In 1846, Jones began to publish a Welsh-language periodical for the Church titled Prophet of the Jubilee (Prophwyd y Jubili). It was the first periodical to be published in a language other than English from the Church. In 1847, Jones published the most famous of his many Welsh-language pamphlets and tracts, "Hanes Saint y Dyddiau Diweddaf" ("History of the Latter-day Saints").

==Pioneer==
On February 26, 1849, Jones departed Wales with over 300 Welsh Latter-day Saint converts. Jones sailed from Liverpool to New Orleans on the Buena Vista and from New Orleans to Council Bluffs, Iowa by riverboat. Once Jones and the Welsh converts arrived in Council Bluffs, the Church organized the first Welsh speaking branch of the Church in the United States with Jones serving as the branch president.

On July 13, 1849, Jones and many of his Welsh converts left Council Bluffs with other pioneers in the George A. Smith company. Jones arrived in the Salt Lake Valley on October 26.
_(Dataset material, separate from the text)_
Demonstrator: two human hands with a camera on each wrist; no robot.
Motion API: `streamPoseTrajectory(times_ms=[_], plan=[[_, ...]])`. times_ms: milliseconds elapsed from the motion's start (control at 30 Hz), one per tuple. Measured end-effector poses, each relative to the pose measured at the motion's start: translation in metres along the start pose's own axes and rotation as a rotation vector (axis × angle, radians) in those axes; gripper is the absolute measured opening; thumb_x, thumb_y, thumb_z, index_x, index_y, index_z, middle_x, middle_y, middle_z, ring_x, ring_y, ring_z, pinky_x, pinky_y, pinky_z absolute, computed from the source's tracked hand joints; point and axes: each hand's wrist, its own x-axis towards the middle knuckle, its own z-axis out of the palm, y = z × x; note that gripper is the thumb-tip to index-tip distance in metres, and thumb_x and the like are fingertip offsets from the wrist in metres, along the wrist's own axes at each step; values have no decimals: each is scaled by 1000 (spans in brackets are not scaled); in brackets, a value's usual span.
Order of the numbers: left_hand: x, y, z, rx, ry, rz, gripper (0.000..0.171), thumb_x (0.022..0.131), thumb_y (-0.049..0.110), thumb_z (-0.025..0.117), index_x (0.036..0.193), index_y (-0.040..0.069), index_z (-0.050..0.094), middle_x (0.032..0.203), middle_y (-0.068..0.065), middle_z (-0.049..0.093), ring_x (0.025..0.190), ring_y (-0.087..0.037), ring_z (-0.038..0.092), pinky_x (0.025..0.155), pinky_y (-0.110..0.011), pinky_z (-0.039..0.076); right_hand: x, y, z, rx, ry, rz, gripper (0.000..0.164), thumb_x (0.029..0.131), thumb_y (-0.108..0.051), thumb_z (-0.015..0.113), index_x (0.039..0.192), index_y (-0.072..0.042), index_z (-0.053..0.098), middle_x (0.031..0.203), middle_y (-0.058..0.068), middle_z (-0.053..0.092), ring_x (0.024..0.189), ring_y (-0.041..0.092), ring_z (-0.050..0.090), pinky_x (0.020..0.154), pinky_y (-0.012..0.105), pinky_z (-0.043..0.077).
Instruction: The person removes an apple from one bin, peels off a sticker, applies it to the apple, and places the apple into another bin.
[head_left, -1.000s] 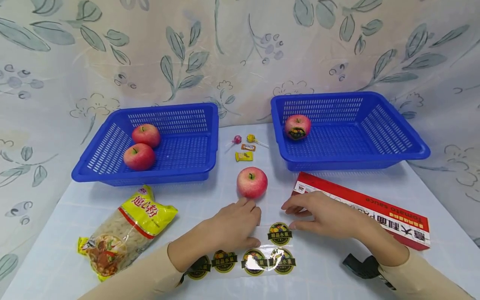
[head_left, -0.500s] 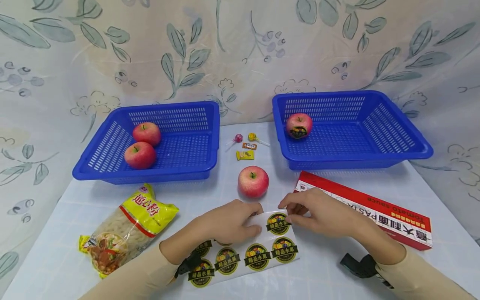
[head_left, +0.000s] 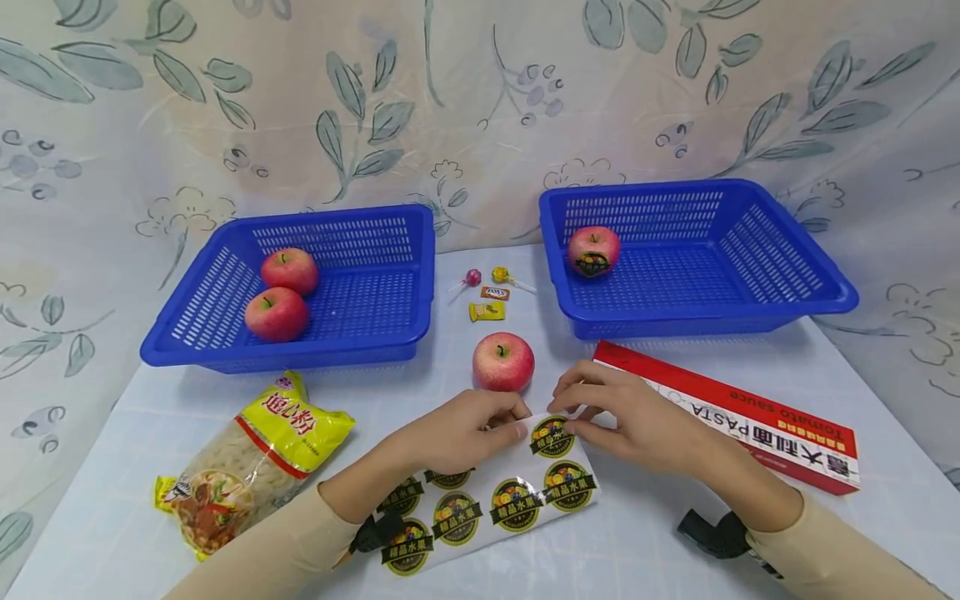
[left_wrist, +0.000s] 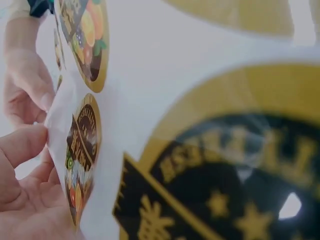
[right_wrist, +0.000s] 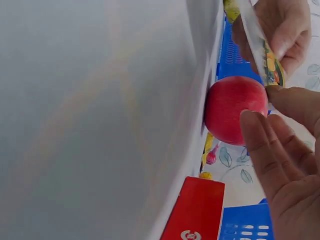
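Note:
A white sheet of round black-and-gold fruit stickers (head_left: 517, 504) is tilted up off the table. My left hand (head_left: 472, 433) grips its top edge, thumb in front and fingers behind. At the upper right corner my right hand (head_left: 622, 412) pinches the edge by the corner sticker (head_left: 552, 437); in the right wrist view the fingertip (right_wrist: 280, 95) meets the sheet's edge, other fingers apart from it. Just beyond both hands rests a red apple (head_left: 503, 362) without a sticker. Close up in the left wrist view, the stickers (left_wrist: 82, 150) partly cover the hands.
Two apples lie in the left blue basket (head_left: 360, 342); one stickered apple (head_left: 593, 251) sits in the right blue basket (head_left: 712, 317). Small candies (head_left: 487, 311) and lollipops lie between. A pasta bag (head_left: 255, 467) is at left, a red pasta box (head_left: 750, 417) at right.
The sticker sheet, flat on the table a second ago, has been lifted and tilted by the left hand. The right hand has moved left onto its upper corner.

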Motion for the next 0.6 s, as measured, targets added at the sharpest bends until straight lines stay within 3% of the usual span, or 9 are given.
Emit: streamPoseTrajectory(times_ms=[133, 367, 600], plan=[[-1, 0, -1, -18, 15, -13, 16, 106, 15, 54, 110, 16, 70, 86, 6, 66, 74, -5, 55, 69, -22, 47, 1, 2, 2, -29, 49, -82, 37, 87, 0, 78, 115, -25, 73, 114, -10, 64, 104, 8, 62, 78, 25, 59], [-2, -1, -1, -34, 40, -45, 15, 105, 15, 56, 109, 15, 70, 85, 6, 65, 74, -6, 55, 68, -22, 47, 4, 6, 6, -36, 85, -196, 37, 84, 2, 81, 115, -17, 75, 113, -7, 71, 102, 9, 69, 91, 16, 52], [-3, -3, 0, -73, 42, -63, 15, 105, 15, 56, 110, 11, 69, 90, 2, 69, 80, -10, 59, 73, -25, 49, 4, 6, 6, -46, 80, -226, 33, 81, 2, 83, 107, -19, 79, 116, -3, 73, 106, 13, 70, 94, 15, 51]])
Like many early Latter-day Saints, Jones practiced plural marriage. On November 8, 1849, shortly after his arrival in the Utah Territory, Jones married his first plural wife, Elizabeth Lewis.
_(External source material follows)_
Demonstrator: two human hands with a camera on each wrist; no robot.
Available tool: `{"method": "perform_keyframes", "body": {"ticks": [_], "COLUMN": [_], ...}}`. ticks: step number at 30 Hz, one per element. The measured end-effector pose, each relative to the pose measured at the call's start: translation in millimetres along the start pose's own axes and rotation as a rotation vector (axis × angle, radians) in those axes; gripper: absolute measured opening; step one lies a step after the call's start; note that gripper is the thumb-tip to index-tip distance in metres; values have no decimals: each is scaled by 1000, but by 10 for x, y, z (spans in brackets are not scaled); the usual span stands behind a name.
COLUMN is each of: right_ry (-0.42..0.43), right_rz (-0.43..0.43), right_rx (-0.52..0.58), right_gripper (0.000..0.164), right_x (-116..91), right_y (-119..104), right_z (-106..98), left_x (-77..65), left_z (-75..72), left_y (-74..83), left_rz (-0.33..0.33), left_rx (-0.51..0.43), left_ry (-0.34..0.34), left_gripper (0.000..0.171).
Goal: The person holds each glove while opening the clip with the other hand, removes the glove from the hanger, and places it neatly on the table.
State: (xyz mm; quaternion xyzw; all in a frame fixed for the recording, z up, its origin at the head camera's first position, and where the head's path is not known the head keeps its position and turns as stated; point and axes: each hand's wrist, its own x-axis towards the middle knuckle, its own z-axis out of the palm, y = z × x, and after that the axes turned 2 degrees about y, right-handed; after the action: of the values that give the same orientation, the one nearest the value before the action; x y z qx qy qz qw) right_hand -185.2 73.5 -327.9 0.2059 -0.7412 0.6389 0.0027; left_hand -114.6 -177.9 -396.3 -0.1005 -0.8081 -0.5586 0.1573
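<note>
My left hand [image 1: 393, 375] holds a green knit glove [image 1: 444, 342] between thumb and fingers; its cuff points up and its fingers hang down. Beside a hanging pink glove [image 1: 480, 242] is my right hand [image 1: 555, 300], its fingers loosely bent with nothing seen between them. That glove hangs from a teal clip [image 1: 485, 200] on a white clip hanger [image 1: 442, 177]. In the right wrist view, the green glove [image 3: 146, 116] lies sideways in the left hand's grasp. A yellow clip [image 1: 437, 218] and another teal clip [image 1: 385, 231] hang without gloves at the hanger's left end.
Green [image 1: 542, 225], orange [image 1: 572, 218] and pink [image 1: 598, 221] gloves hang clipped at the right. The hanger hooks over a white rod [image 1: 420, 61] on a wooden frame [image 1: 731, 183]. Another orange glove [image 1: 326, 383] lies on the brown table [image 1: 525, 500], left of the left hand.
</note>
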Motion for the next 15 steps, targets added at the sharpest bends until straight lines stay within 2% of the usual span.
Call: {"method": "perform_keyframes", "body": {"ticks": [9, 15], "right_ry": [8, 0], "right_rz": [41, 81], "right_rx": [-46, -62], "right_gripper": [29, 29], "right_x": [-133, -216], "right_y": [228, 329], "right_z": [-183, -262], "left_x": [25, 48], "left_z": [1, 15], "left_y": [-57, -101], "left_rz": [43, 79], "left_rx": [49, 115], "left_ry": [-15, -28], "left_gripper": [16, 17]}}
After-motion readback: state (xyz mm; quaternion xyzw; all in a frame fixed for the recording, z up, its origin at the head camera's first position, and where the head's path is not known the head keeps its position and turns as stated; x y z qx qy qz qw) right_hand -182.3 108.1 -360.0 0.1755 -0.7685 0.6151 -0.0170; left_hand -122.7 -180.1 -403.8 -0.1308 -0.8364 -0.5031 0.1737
==Second mission to Wales==
After arriving in the Utah Territory, Jones settled in Manti and was elected mayor in 1851. However, in 1852 Church president Brigham Young asked Jones to again return to Wales as a missionary. During this second mission, which lasted until 1856, Jones baptized approximately 2000 persons in Wales, most of whom eventually immigrated to Utah. In 1852, Jones oversaw John S. Davis's translation of the Book of Mormon into the Welsh language; It was only the third language other than English that the book had been published in (previous translations having been published in Danish and French). Jones was briefly the editor of Udgorn Seion, the Church's Welsh language periodical that succeeded Jones's Prophwyd y Jubili.

==Later life and death==
Jones returned to Utah in 1856. However, upon his return he began to suffer ill health, probably partially as a result of his missionary exertions and life's extensive travels. Jones became the captain of the Timely Gull on the Great Salt Lake, a vessel that was owned by Brigham Young and used to carry salt, cedar wood, and flagstone. On 8 November 1849, Jones married a second plural wife, Elizabeth Jones Lewis, in Salt Lake City. On February 18, 1857, Jones married his third plural wife, Mary Matilda LaTrielle, in Salt Lake City.

Jones' first wife, Jane, died on February 24, 1861. Less than one year later, on the 24th anniversary of his marriage to Jane, Jones died of tuberculosis at Provo, Utah Territory, at the age of fifty-one. Jones was survived by six children—two from each of his wives. His first wife gave birth to eight children that did not survive childhood.

==Legacy==
President Gordon B. Hinckley had stated that Jones "must certainly be included in the half dozen or so most productive missionaries in the history of the Church.One of the dormitories at the Missionary Training Center in Provo, Utah, is called the Dan Jones Building.
An official publication of the Church pays tribute to Jones, stating that, "Dan Jones, [was] one of the greatest missionaries" in Church history.